ACTIVITY: Among the entries that follow, find the lines containing the string "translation" and copy them.

SOURCE INFORMATION:
=====

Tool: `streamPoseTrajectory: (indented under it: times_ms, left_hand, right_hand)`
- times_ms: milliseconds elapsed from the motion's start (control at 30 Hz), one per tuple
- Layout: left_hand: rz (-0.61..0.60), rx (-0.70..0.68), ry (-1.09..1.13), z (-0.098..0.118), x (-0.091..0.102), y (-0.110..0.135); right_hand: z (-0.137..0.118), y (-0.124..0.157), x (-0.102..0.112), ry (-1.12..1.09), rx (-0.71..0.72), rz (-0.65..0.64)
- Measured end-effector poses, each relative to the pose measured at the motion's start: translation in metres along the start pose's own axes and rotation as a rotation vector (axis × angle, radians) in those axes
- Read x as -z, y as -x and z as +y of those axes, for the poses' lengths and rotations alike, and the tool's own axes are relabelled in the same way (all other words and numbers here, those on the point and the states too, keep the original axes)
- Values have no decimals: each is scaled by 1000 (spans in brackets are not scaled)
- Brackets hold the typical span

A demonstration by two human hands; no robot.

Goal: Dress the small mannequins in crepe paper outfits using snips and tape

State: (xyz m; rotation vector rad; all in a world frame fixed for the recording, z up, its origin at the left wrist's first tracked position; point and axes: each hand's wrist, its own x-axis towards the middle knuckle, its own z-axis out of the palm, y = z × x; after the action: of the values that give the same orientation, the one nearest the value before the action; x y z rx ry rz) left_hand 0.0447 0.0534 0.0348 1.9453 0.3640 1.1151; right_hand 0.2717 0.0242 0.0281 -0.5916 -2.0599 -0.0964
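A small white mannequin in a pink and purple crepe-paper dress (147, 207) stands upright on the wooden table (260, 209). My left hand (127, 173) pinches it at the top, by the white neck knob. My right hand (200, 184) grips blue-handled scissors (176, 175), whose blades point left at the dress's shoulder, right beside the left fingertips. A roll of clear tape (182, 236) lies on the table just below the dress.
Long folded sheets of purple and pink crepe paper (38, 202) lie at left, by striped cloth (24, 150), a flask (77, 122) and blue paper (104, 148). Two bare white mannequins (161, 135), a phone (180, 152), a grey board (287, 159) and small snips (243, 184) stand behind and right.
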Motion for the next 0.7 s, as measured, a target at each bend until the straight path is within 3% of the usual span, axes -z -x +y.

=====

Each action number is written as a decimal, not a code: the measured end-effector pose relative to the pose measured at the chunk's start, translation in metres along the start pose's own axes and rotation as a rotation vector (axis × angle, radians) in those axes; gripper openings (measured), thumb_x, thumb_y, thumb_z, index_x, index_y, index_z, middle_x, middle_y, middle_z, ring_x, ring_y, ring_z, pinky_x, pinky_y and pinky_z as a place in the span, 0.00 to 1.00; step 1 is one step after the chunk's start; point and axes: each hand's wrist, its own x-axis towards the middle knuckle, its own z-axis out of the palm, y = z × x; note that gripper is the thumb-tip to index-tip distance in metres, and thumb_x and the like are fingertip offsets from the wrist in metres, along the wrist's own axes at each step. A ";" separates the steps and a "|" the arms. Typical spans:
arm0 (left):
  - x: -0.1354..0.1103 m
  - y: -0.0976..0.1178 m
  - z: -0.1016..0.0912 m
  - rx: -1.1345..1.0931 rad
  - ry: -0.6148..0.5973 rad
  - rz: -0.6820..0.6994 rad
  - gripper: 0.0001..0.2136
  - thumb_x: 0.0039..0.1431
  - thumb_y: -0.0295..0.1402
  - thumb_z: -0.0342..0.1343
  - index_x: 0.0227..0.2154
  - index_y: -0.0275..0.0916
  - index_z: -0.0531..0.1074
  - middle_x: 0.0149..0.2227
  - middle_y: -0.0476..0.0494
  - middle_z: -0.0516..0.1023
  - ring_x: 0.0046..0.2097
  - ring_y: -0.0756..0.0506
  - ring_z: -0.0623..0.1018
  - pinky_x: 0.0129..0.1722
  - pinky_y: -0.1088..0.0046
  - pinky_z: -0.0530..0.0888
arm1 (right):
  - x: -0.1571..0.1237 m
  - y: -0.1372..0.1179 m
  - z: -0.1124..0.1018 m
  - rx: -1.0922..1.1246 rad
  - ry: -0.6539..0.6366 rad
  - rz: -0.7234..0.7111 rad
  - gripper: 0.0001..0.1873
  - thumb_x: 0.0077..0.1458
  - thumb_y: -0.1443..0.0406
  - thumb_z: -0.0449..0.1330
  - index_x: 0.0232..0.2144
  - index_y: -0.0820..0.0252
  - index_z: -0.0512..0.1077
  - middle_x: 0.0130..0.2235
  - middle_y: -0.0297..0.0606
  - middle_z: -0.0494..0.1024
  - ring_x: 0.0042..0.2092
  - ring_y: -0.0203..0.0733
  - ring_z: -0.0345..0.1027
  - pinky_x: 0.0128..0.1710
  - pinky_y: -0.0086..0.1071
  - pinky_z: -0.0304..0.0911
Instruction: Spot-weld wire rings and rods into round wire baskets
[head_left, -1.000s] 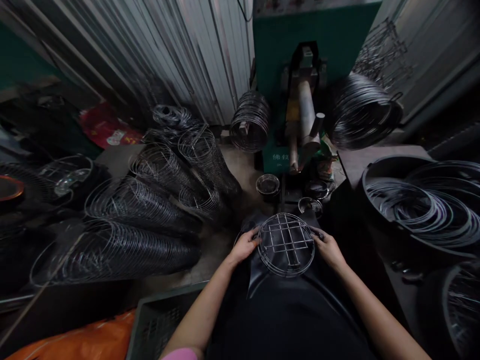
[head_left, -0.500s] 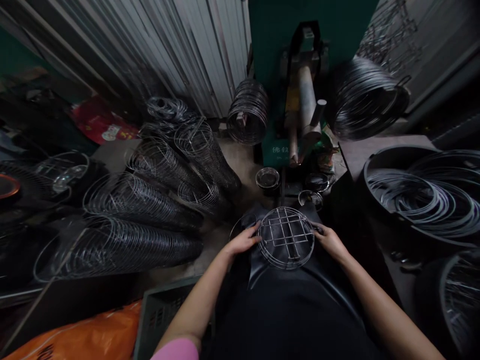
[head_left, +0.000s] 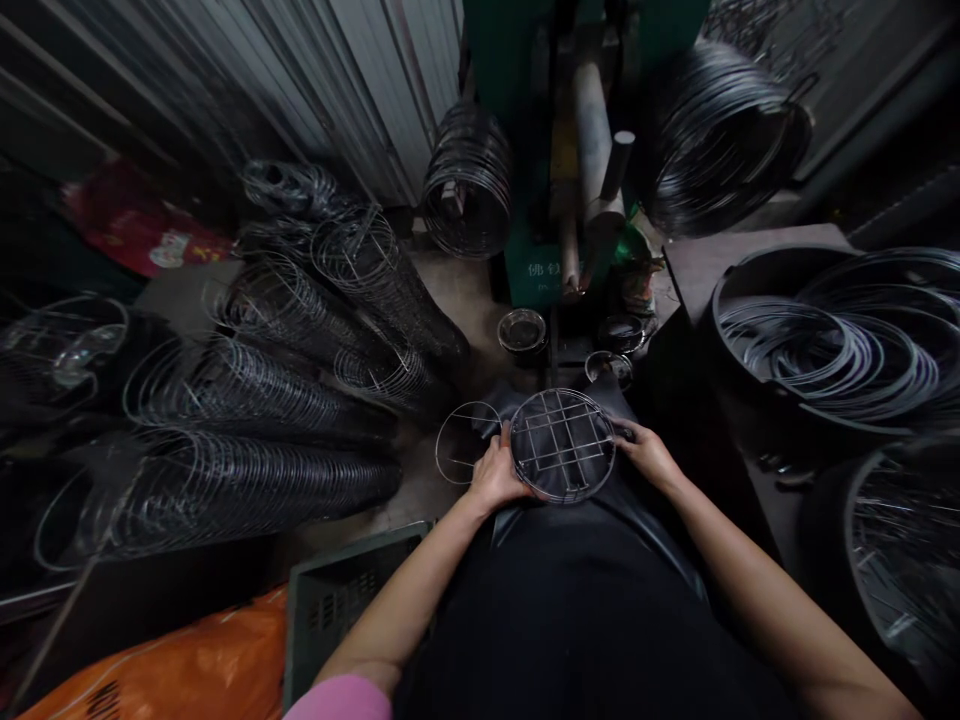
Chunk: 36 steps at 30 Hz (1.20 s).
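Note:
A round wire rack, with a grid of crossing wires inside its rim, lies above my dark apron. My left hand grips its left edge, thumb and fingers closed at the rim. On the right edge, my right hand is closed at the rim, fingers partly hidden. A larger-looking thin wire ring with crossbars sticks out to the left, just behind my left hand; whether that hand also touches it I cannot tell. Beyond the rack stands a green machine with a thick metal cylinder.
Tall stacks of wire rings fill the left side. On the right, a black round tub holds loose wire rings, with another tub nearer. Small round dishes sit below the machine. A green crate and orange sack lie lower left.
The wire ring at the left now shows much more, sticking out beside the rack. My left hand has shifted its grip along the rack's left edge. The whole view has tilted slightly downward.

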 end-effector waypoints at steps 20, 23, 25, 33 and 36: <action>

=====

EXPECTED OUTPUT:
- Measured end-effector poses, each relative to the pose measured at the motion's start: translation in metres along the start pose's own axes and rotation as a rotation vector (axis × angle, radians) in those axes
Each action number is written as a decimal, not a code: the measured end-effector pose relative to the pose measured at the chunk's start, translation in metres along the start pose's own axes and rotation as a rotation vector (axis × angle, radians) in those axes; gripper openings (measured), thumb_x, thumb_y, thumb_z, index_x, index_y, index_z, middle_x, middle_y, middle_z, ring_x, ring_y, ring_z, pinky_x, pinky_y and pinky_z as a place in the span, 0.00 to 1.00; step 1 is one step after the chunk's start; point and axes: each hand's wrist, its own x-axis towards the middle knuckle, its own z-axis out of the palm, y = z × x; note that gripper is the thumb-tip to index-tip distance in metres, and thumb_x and the like are fingertip offsets from the wrist in metres, along the wrist's own axes at each step. A ";" separates the steps and a "|" the arms. Typical spans:

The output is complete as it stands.